Exercise aim: Copy every line of the entries that has the string "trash" in it.

Dataset excerpts:
__________

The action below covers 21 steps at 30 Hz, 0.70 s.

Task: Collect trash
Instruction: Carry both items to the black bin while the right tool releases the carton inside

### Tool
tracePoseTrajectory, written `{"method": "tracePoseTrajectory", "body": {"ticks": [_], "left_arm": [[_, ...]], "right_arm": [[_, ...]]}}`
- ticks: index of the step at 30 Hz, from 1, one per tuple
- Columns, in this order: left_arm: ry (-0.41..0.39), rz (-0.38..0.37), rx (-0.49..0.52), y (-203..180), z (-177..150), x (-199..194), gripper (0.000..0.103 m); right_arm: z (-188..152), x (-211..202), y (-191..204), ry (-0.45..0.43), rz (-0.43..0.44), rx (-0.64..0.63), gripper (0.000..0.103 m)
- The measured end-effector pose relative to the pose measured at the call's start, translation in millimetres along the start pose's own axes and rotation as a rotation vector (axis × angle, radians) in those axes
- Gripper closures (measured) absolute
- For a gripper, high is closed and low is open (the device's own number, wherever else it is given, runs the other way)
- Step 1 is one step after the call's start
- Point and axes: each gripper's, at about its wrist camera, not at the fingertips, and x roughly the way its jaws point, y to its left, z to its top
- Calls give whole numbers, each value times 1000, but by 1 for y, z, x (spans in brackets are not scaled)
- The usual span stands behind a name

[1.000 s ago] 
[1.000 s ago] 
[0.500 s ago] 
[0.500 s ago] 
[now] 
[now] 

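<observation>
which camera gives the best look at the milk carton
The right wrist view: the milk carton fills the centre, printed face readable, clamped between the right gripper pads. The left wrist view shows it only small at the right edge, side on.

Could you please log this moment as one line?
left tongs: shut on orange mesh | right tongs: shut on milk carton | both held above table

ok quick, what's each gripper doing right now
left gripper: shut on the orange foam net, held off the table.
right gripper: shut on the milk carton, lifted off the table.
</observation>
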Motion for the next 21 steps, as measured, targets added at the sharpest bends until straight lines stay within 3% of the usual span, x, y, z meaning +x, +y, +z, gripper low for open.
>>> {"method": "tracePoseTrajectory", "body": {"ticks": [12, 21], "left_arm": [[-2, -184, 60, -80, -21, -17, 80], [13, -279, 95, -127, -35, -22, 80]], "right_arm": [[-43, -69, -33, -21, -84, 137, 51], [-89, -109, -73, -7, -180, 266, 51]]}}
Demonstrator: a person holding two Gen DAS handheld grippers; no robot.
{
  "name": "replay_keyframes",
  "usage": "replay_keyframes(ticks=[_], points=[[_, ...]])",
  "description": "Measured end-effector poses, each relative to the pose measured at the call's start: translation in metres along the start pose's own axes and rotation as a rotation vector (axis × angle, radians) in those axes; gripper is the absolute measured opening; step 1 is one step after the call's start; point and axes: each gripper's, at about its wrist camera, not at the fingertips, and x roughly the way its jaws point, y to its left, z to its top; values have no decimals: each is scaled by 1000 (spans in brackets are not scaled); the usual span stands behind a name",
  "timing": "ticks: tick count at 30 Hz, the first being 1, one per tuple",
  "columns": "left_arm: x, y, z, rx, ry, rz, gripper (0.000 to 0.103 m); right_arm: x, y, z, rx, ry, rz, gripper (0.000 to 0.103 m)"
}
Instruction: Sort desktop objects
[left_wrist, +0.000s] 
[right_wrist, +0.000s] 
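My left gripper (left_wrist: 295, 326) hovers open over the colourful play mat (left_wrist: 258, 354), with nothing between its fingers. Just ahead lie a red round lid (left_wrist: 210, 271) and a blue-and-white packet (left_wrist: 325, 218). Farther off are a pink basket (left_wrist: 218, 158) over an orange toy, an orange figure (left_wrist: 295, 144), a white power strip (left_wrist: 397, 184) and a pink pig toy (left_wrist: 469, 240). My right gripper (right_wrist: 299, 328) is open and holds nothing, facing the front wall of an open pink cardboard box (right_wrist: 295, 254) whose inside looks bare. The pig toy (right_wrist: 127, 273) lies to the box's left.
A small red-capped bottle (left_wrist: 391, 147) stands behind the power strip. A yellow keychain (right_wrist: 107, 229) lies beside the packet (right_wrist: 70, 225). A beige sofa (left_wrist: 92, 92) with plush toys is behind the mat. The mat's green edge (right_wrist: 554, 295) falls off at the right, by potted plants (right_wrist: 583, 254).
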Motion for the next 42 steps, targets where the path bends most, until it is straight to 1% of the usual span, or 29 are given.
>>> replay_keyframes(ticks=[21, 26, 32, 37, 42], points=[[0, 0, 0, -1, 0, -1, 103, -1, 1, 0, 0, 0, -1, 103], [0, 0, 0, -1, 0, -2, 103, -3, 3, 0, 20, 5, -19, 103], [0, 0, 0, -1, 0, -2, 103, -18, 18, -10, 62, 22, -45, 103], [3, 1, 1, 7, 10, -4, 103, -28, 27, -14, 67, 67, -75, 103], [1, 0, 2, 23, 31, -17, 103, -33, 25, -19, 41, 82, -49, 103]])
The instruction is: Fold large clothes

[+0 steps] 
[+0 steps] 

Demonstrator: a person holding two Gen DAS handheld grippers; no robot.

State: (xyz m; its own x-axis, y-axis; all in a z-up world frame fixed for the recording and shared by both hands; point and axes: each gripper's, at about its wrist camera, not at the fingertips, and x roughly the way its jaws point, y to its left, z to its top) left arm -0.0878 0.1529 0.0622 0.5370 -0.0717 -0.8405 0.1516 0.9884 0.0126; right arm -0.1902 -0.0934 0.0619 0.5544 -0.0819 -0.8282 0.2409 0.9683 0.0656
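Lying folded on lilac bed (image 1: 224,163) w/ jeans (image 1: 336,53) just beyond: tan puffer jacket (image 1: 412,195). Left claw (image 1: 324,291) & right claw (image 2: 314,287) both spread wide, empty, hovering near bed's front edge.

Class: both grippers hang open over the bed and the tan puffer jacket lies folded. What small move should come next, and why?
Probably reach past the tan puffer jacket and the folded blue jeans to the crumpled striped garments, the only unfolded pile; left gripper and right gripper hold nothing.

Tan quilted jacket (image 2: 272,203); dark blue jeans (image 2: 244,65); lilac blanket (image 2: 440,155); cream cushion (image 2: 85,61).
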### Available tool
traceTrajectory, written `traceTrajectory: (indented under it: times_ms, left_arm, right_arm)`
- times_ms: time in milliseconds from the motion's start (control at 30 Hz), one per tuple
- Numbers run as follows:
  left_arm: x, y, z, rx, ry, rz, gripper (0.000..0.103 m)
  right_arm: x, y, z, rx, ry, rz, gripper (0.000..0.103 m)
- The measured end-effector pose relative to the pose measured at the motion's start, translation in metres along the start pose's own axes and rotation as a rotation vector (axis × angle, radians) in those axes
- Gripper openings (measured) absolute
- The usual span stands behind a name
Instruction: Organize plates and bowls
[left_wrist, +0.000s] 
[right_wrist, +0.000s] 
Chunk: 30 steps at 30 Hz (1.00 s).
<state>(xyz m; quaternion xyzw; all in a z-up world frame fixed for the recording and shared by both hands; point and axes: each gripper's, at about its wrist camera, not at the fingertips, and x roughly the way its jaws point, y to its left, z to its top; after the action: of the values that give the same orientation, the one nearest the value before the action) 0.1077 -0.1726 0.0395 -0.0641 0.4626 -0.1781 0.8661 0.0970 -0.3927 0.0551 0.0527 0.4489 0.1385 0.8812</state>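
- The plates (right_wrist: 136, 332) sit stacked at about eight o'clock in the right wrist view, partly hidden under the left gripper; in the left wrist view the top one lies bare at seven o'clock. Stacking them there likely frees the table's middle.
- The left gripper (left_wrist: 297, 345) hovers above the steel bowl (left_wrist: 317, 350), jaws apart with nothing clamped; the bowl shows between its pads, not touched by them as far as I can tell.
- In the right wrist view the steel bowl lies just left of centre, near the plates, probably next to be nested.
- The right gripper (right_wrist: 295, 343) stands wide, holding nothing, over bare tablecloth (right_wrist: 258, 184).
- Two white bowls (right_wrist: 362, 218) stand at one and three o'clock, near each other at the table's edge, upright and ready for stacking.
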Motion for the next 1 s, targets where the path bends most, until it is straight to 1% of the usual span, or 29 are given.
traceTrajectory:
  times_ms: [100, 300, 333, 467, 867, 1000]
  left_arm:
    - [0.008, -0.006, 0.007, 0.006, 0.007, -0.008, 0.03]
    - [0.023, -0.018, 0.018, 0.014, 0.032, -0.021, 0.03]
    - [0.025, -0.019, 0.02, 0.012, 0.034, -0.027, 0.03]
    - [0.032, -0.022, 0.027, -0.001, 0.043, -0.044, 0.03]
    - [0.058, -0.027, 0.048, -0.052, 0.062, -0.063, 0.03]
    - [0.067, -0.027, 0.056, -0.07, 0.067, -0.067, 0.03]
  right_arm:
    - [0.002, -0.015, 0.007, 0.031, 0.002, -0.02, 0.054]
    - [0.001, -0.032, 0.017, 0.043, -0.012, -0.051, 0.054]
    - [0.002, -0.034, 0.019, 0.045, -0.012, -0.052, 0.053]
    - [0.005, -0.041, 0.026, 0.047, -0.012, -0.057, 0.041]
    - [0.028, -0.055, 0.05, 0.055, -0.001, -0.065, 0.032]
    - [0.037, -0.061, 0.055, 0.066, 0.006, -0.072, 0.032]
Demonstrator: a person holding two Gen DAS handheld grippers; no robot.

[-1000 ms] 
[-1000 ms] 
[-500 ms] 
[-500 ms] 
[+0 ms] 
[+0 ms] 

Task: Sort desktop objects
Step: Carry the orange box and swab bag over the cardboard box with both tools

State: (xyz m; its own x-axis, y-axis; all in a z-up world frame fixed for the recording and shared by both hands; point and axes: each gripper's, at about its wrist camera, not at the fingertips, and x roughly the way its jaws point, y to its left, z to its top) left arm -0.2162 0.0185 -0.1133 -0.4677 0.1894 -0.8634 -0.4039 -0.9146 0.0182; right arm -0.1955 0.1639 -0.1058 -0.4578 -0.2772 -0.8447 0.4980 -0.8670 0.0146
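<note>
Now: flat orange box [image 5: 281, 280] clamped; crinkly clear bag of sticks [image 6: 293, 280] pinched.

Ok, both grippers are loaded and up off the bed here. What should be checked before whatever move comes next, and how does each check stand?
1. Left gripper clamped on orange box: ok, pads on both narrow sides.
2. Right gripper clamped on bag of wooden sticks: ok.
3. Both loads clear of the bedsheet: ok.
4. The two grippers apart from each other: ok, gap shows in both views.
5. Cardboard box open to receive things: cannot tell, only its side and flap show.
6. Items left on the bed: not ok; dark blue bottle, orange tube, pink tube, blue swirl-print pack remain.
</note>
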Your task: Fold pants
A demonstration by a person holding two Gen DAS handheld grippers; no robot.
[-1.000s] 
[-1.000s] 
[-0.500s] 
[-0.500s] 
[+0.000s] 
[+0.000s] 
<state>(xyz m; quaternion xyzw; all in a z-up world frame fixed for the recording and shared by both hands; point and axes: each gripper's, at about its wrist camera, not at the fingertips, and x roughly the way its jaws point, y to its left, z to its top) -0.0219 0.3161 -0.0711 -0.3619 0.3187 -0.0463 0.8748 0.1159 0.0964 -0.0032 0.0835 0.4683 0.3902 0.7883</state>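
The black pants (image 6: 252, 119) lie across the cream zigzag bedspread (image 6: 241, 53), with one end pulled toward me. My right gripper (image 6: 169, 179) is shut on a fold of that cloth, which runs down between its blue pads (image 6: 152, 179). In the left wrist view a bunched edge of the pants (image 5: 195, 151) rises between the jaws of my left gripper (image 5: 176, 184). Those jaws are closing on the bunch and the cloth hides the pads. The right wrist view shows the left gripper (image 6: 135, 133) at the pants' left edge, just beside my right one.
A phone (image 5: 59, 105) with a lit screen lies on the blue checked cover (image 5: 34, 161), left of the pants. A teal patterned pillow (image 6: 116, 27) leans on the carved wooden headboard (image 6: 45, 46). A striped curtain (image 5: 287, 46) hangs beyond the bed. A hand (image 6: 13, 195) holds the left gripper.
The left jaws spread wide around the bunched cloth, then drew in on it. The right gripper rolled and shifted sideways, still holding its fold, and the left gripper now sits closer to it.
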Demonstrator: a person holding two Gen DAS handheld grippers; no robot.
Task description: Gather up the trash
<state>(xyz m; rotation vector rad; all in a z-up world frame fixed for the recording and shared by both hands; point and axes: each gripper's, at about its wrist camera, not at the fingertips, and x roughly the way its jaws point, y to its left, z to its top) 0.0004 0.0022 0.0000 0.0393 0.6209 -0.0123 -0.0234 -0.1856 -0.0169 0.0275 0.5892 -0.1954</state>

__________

Final answer:
Task: Collect trash
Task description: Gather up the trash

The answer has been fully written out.